- Built: 1966
- Operated: 1966–present
- Location: 3330 Crane Way; Williston, South Carolina, United States;
- Coordinates: 33°23′37″N 81°24′3″W﻿ / ﻿33.39361°N 81.40083°W
- Industry: Manufacturing
- Products: vending machines
- Employees: 750
- Area: 26 acres (11 ha)
- Volume: 210,000 square feet (20,000 m^{2})
- Owner: Crane Payment Innovations

= Crane Williston plant =

Crane Williston plant is an vending machine manufacturing plant in Williston, South Carolina owned by Crane Payment Innovations. Originally opened in 1966 as a freezer plant, Crane acquired the former Dixie-Narco site in 2006.

==History==
The plant was opened in May 1966 on County Road 65; operated by Revco, Inc. (which was later acquired by Admiral Corporation), producing Chill Chest freezers.

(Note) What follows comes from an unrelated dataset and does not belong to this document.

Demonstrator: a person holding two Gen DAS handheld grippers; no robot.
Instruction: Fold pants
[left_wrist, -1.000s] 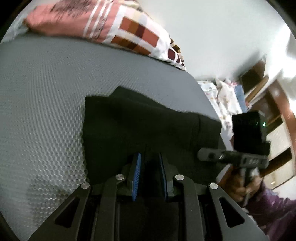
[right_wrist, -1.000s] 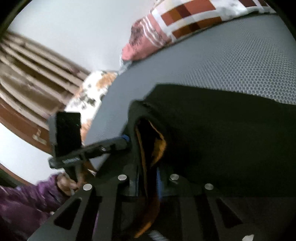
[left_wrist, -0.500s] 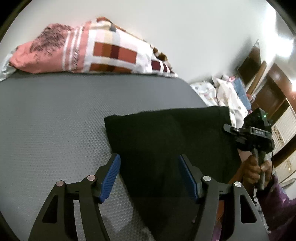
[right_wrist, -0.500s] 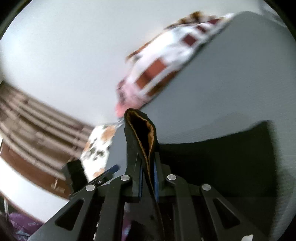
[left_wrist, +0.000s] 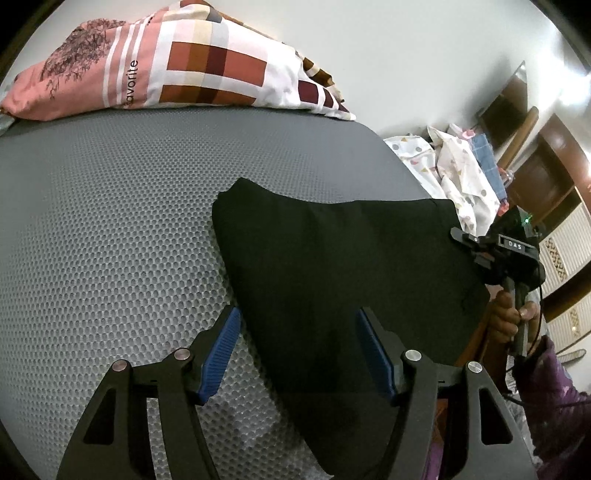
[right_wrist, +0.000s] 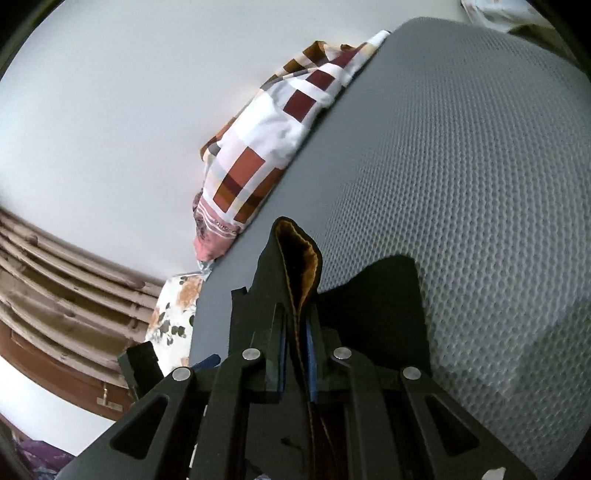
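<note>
The black pants (left_wrist: 332, 266) lie folded on the grey honeycomb mat (left_wrist: 110, 229), stretching from the mat's middle to its right edge. My left gripper (left_wrist: 299, 350) is open and empty, its blue pads either side of the pants' near edge, above the cloth. My right gripper (right_wrist: 295, 350) is shut on a fold of the pants (right_wrist: 295, 251) that shows an orange lining, lifted above the mat. The right gripper also shows in the left wrist view (left_wrist: 480, 243), at the pants' right edge.
A pink and checked pillow (left_wrist: 177, 66) lies along the mat's far edge against the white wall. White patterned cloths (left_wrist: 450, 166) are piled beyond the mat's right side. Wooden furniture (left_wrist: 546, 177) stands at the far right. A flowered cloth (right_wrist: 173, 314) lies off the mat's left corner.
My left gripper has opened, let go of the pants and drawn back. My right gripper has lifted its held fold and tilted upward.
</note>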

In late 1989, Maytag Corporation closed its Admiral freezer manufacturing plant in Williston, South Carolina, laying off approximately 350 employees. In 1990, after moving its headquarters and primary production lines from its manufacturing plant in Ranson, West Virginia, Dixie-Narco, a subsidiary of Maytag, reopens the site on Dixie Narco Boulevard to produce vending machines, bringing back workers after Maytag invested roughly $35 million to expand its plant.

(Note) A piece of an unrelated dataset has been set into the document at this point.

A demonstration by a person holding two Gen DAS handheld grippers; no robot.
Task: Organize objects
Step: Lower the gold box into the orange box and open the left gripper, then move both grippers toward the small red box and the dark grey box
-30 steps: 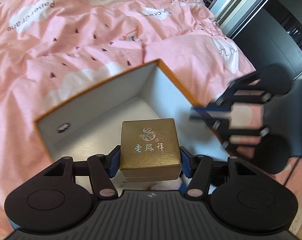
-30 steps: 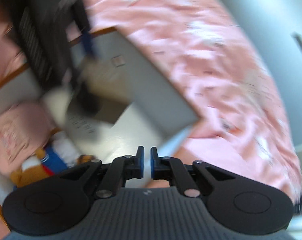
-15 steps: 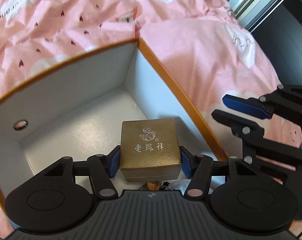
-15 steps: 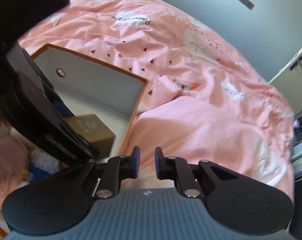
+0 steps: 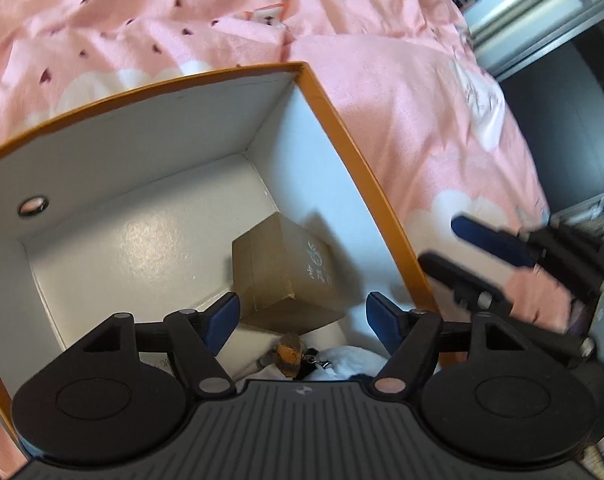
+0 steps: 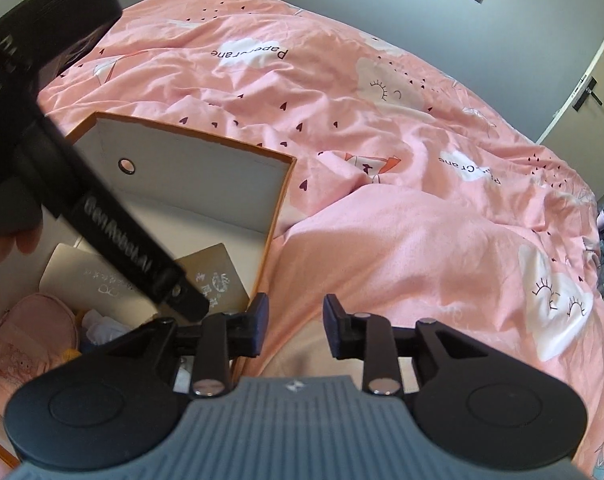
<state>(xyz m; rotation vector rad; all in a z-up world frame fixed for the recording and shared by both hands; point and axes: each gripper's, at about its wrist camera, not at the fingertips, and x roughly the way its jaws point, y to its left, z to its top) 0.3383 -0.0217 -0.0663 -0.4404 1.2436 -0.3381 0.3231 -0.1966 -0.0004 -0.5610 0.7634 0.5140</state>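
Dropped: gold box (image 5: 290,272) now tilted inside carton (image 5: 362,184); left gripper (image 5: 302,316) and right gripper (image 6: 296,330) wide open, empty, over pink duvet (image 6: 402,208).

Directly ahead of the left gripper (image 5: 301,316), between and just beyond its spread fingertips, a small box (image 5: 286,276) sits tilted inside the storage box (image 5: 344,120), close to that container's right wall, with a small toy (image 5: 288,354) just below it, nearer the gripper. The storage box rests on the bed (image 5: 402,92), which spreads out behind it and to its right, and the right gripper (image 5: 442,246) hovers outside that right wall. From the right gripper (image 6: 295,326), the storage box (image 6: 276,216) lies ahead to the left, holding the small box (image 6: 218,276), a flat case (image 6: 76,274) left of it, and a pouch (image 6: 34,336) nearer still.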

In February 2006, Maytag announced it will sell its Dixie-Narco Williston plant following its acquisition by Whirlpool Corporation, which was completed in the end of the following month. In October 2006, Crane Company acquired Dixie-Narco Inc. (including the Williston plant) from Whirlpool Corporation for $46 million. In July 2007, EPA reached a $5.4 million consent decree with Dixie-Narco, Maytag, and Rheem to clean up contaminated soil, sediment, and groundwater at the former Admiral Home Appliances site in the same area, stemming from historical industrial wastewater discharges.